Garam dan telaga


Suatu ketika, hiduplah seorang tua yang bijak. Pada suatu pagi, datanglah seorang anak muda sedang dirundung masalah. Langkahnya gontai dan air mukanya ruwet. Tamu itu memang tampak seperti orang yang tidak bahagia. Tanpa membuang waktu, tamu itu menceritakan semua masalahnya. Pak Tua yang bijak mendengarkan dengan seksama. Ia lalu mengambil segenggam garam dan meminta tamunya untuk mengambil segelas air. Ditaburkannya garam itu ke dalam gelas, lalu di aduknya perlahan. "Coba minum ini, dan katakan bagaimana rasanya," ujar Pak Tua itu."Pahit. Pahit sekali," jawab sang tamu sambil meludah ke samping. Pak Tua itu tersenyum simpul, lalu mengajak tamunya untuk berjalan ke tepi telaga di dalam hutan dekat tempat tinggalnya. Kedua orang itu pergi berdampingan ke tepi telaga yang tenang itu. Pak Tua itu lalu menaburkan segenggam garam ke dalam telaga itu. Dengan sepotong kayu, dia mengaduk telaga itu sehingga muncul gelombang dan riak air yang mengusik ketenangan telaga itu."Coba kau ambil air dari telaga ini dan minum". Pak Tua bertanya, bagaimana rasanya? Apa kamu merasakan garam di dalam air itu?."Tidak" jawab si anak itu. Kemudian Pak Tua mengajak si anak muda itu dan berkata, "Pahitnya kehidupan layaknya segenggam garam, tak lebih tak kurang. Jumlah dan rasa pahit itu adalah sama dan memang akan selalu sama. Tapi kepahitan yang kita rasakan akan sangat tergantung dari wadah yang kita miliki. Kepahitan itu didasarkan pada tempat kita meletakkan segalanya. Semuanya tergantung pada hati kita. Jadi saat kamu merasakan kepahitan dan kegagalan dalam hidup hanya ada satu hal yang bisa kamu lakukan, lapangkanlah dadamu untuk menerima semuanya.
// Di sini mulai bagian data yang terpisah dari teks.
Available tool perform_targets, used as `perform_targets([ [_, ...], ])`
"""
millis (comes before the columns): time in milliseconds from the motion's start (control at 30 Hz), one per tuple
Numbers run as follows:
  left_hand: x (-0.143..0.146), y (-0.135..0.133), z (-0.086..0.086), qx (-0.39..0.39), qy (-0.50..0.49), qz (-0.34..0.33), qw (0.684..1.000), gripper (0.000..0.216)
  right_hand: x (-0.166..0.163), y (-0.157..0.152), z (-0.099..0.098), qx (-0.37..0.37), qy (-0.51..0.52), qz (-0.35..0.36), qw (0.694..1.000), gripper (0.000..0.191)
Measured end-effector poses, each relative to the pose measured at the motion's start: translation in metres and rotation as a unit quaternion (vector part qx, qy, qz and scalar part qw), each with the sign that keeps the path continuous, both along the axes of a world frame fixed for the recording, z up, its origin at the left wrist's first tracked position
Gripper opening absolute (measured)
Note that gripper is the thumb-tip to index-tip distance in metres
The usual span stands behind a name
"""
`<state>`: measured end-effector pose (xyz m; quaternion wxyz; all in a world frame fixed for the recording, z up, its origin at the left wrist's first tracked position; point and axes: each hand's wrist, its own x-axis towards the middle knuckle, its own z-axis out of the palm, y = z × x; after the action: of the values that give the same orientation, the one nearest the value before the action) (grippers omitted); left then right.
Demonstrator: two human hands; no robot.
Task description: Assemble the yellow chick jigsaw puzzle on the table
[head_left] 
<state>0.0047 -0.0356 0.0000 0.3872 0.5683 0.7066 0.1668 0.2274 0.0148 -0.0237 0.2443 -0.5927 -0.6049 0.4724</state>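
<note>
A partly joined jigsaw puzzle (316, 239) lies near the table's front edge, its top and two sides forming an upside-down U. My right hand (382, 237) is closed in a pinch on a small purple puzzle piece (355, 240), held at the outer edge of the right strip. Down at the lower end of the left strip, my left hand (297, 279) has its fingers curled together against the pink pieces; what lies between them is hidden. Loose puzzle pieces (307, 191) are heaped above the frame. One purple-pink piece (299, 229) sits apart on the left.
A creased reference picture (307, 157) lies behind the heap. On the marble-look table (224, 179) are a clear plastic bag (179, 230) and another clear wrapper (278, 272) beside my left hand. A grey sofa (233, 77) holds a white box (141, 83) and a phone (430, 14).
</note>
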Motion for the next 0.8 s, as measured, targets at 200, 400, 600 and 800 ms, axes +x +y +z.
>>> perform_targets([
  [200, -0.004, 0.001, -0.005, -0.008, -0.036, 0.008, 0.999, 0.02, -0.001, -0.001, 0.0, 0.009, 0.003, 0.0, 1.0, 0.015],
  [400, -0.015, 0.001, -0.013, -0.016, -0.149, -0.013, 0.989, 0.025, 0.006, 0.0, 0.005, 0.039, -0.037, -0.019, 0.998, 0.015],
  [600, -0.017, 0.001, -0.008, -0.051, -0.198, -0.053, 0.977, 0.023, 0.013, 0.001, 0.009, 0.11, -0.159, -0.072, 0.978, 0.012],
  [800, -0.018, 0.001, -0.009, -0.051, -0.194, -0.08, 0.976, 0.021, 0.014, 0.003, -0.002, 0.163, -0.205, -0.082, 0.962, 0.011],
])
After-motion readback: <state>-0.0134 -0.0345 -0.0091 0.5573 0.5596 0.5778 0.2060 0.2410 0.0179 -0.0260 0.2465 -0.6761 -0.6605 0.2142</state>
Luaskanlah hatimu untuk menampung setiap kepahitan itu".
Pak Tua menambahkan, "Hatimu adalah wadah itu. Perasaanmu adalah tempat itu. Kalbumu adalah tempat kamu menampung segalanya. Jadi, jangan jadikan hatimu itu seperti gelas, buatlah laksana telaga yang mampu meredam setiap kepahitan dan mengubahnya menjadi kesegaran dan kebahagiaan".
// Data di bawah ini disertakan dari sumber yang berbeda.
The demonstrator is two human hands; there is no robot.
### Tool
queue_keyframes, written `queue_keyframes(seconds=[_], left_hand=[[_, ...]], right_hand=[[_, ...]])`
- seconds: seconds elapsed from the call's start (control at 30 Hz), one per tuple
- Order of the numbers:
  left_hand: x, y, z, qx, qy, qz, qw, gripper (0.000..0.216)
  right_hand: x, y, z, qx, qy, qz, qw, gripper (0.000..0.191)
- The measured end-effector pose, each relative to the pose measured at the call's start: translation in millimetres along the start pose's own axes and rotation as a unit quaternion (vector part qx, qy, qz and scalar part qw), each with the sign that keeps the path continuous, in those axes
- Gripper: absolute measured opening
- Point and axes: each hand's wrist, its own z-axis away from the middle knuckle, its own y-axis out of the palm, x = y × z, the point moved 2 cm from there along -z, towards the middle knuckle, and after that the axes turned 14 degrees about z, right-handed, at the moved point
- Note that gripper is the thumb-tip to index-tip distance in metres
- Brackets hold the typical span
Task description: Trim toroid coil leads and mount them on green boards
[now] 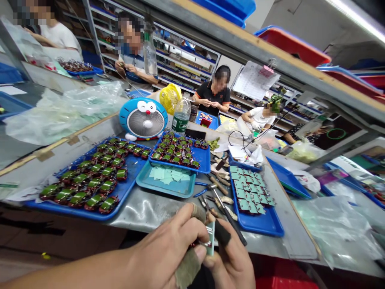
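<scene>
Just past the table's front edge, my two hands meet around one small part. My left hand (176, 235) is closed on a wire-wound coil, mostly hidden by its fingers; pale wire leads stick out to the right. My right hand (236, 255) pinches a thin light-green board (213, 239), upright and edge-on against those leads. Dark and olive wraps cover some fingertips. Beyond the hands, a teal tray (165, 192) holds loose green boards. Coils with green tops fill a blue tray (117, 206) at left; coils with boards on them stand in another blue tray (272, 228) at right.
Pliers (206, 204), a hammer (219, 196) and other hand tools lie between the trays. A blue cartoon-faced fan (144, 120) and a plastic bottle (181, 116) stand behind. Low partitions flank the bench, and a shelf runs overhead. Several people sit across the way.
</scene>
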Motion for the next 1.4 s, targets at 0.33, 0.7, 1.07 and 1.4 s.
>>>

Renungan :Tidak setiap orang memiliki hati yang lapang untuk bisa meredam kepahitan hidup. Seberapa sering kita memaafkan kesalahan? Berapa kali kita mampu menerima kritikan pedas, kemarahan atasan, atau cemoohan dari lawan kita? Atau saat menelan kekalahan dan kegagalan?Orang yang menanggapi kepahitan dengan dendam adalah orang yang kalah. Seorang pemenang mampu menaklukkan kepahitan bukan dengan melawannya, tapi dengan mengubahnya menjadi kebahagiaan.